In terms of the Roadmap, we don’t have to start exploiting a service commercially straight away. A provider like CloudAMQP has a free plan that offers up to 100 queues, translating to 100 connected devices for Perspectives. Above that number, we’ll have to pay
$19,- per month, to be exact, in 2020. This is not an insurmountable problem in the short run. However, it makes clear, too, that, in case of (exponential) success, we must quickly start charging customers!

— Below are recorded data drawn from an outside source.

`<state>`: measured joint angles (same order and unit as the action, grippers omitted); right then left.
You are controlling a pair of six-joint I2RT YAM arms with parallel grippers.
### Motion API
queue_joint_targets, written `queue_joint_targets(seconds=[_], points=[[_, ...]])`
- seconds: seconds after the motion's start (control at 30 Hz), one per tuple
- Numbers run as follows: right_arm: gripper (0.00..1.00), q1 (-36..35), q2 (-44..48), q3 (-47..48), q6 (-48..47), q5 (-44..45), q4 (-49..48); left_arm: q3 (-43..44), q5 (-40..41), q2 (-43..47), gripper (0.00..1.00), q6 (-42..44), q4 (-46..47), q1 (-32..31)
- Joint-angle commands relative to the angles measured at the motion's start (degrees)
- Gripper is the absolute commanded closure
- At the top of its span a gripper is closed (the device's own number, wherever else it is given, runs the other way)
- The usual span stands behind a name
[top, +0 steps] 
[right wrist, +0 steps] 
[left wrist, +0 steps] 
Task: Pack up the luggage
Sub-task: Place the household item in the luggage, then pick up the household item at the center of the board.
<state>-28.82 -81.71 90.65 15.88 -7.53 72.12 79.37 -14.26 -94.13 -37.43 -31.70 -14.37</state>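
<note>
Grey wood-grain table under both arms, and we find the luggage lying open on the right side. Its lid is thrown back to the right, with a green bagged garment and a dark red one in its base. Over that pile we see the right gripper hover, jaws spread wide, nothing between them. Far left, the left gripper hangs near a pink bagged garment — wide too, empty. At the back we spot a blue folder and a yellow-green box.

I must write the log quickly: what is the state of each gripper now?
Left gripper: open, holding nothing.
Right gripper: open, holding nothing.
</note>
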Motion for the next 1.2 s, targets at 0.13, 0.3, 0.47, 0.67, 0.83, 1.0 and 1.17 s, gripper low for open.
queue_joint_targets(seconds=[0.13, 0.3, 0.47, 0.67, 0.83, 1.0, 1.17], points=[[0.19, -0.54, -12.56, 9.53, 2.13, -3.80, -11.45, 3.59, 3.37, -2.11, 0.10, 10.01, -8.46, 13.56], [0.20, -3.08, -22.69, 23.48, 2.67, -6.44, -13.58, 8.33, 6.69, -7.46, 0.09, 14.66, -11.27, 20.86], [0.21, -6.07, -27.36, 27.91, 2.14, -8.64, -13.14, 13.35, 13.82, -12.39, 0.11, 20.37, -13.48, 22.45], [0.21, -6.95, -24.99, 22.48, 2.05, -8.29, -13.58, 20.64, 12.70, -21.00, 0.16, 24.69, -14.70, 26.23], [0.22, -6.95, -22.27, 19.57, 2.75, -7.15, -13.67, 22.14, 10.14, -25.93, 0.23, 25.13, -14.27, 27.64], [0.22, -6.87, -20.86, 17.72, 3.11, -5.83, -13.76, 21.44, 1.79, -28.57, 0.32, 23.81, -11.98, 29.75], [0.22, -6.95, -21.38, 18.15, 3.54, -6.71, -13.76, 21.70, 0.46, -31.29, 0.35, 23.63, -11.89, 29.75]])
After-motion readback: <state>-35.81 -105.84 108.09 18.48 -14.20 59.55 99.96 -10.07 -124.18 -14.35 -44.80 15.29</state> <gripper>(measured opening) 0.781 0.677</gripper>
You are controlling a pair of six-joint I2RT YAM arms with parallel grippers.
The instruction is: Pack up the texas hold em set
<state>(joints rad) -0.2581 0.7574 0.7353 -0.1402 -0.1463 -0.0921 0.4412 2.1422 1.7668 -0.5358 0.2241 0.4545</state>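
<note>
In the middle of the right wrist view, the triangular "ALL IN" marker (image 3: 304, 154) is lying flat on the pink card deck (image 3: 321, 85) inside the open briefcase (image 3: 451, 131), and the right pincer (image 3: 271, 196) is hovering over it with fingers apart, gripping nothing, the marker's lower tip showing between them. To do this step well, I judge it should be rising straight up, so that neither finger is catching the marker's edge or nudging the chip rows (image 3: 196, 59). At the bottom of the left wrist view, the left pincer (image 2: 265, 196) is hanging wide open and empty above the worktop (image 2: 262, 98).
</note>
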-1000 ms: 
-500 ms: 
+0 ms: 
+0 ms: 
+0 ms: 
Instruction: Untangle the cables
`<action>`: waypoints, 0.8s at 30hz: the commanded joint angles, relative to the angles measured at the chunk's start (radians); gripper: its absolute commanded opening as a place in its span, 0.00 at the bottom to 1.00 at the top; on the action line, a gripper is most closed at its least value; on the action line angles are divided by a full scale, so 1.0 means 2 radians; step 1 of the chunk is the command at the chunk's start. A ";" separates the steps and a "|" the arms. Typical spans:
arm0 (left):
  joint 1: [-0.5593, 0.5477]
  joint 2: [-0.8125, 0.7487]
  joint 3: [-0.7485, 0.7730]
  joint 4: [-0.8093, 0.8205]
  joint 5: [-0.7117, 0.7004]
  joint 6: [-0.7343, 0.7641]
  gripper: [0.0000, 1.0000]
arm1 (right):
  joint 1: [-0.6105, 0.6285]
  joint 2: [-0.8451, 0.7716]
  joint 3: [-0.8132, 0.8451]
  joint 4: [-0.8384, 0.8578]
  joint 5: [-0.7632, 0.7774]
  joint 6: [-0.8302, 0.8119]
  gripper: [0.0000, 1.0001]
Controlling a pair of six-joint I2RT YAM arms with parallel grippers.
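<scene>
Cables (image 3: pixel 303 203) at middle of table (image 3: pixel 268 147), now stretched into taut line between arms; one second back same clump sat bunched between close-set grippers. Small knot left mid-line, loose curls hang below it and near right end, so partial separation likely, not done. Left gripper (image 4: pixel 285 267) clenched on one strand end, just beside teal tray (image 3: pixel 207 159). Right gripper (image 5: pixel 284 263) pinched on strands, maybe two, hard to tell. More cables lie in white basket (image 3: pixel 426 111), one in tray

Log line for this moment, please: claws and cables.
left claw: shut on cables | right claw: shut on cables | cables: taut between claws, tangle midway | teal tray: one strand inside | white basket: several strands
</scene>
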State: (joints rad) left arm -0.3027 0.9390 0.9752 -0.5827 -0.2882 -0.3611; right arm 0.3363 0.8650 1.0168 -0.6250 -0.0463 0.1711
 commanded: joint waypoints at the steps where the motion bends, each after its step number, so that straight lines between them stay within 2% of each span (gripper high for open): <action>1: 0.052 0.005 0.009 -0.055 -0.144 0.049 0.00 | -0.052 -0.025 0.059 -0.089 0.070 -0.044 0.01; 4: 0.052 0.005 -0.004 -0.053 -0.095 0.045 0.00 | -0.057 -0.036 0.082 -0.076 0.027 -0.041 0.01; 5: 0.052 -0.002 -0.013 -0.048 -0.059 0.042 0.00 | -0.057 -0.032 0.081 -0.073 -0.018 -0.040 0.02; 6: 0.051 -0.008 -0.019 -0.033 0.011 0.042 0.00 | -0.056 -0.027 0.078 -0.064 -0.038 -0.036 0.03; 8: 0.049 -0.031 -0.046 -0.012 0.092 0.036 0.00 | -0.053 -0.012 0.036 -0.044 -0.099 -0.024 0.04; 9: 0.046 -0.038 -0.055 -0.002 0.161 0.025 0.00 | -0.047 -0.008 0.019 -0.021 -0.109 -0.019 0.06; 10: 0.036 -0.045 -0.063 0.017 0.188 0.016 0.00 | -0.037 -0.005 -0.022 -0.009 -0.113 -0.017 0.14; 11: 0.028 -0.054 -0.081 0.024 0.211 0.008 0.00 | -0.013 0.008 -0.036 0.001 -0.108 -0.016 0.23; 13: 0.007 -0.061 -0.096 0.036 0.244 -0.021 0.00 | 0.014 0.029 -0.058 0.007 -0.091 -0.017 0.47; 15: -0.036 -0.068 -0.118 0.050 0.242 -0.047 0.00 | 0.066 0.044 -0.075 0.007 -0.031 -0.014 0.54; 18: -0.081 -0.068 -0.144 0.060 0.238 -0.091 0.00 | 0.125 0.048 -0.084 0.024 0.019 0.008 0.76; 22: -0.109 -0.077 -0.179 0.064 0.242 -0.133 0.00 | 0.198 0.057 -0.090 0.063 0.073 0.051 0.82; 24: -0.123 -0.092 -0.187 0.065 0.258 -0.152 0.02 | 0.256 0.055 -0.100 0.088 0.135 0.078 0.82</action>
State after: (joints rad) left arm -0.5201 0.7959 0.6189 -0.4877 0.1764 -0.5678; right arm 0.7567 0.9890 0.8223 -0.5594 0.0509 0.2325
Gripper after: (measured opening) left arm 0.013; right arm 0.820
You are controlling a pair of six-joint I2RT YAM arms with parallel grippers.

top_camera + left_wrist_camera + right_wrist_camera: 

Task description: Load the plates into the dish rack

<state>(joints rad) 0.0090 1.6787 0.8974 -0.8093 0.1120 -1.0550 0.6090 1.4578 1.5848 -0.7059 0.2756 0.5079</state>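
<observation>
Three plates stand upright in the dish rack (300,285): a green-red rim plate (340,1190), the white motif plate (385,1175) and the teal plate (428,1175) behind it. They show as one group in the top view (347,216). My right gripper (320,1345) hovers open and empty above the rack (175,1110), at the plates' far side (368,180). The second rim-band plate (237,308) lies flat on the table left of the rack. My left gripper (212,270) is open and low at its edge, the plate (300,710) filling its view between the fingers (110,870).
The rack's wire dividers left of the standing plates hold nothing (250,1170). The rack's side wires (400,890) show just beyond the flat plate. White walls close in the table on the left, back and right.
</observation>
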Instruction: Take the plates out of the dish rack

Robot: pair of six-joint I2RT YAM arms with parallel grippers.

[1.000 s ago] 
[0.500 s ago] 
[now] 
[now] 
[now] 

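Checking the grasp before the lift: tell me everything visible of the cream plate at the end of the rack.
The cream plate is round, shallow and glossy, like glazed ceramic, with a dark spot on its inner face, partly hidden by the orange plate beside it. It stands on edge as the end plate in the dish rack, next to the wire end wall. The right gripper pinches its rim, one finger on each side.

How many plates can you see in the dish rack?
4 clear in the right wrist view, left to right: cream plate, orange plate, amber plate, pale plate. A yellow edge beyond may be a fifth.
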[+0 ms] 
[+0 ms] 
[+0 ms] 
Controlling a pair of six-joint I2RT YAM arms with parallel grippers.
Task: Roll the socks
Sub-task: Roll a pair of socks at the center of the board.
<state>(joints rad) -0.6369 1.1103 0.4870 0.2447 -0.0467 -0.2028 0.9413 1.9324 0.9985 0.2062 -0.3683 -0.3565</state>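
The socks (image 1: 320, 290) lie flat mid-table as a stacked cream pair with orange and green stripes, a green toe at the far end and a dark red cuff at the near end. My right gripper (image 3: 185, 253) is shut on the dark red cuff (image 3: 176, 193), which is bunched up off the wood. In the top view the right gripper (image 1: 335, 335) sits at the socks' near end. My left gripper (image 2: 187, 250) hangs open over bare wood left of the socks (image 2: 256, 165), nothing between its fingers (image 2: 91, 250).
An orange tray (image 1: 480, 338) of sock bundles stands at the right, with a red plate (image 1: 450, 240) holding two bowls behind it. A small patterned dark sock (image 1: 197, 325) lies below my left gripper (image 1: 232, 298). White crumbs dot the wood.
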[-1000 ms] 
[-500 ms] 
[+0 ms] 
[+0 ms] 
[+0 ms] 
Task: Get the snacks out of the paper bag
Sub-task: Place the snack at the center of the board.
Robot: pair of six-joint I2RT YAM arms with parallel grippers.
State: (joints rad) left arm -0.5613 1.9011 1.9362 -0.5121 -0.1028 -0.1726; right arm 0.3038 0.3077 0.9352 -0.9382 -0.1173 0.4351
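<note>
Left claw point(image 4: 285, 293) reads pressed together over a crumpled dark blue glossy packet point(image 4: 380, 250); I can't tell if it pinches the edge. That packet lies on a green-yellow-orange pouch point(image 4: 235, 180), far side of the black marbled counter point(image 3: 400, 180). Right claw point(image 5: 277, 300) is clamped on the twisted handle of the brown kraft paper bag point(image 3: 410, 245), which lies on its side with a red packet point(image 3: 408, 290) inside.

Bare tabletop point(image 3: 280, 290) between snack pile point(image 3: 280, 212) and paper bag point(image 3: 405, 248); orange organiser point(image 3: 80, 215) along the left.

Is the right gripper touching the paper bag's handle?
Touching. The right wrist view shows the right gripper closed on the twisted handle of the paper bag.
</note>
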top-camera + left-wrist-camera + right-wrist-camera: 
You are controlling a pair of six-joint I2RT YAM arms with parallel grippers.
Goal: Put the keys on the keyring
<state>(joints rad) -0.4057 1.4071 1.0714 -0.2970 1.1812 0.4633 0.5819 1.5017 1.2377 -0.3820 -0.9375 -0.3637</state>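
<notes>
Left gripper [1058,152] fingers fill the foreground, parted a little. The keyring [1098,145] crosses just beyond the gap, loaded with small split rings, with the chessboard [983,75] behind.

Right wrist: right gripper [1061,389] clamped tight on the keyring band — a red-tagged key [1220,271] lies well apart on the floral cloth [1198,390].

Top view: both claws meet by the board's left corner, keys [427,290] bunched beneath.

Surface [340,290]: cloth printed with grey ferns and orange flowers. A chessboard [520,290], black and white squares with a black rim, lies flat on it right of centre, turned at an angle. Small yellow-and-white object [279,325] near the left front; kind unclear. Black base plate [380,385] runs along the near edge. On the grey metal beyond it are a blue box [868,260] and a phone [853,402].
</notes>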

12.1.4.5. Matureness of the technology
Both AMQP and XMPP are very mature technologies. For both excellent documentation exists. However, AMQP is used at far bigger scale with much higher message throughput that XMPP.
12.1.5. Proposed solution
I propose to build on AMQP
-
It was designed for a use case like ours (messaging between applications).
-
There is a mature service providing industry, offering managed services.
-
It does not technically lock us in with a specific service provider.
-
There is good software support in the browser environment.
-
Excellent documentation is available.
Admittedly, for XMPP points 3, 4 and 5 hold, too. It is points 1 and 2 that make the difference.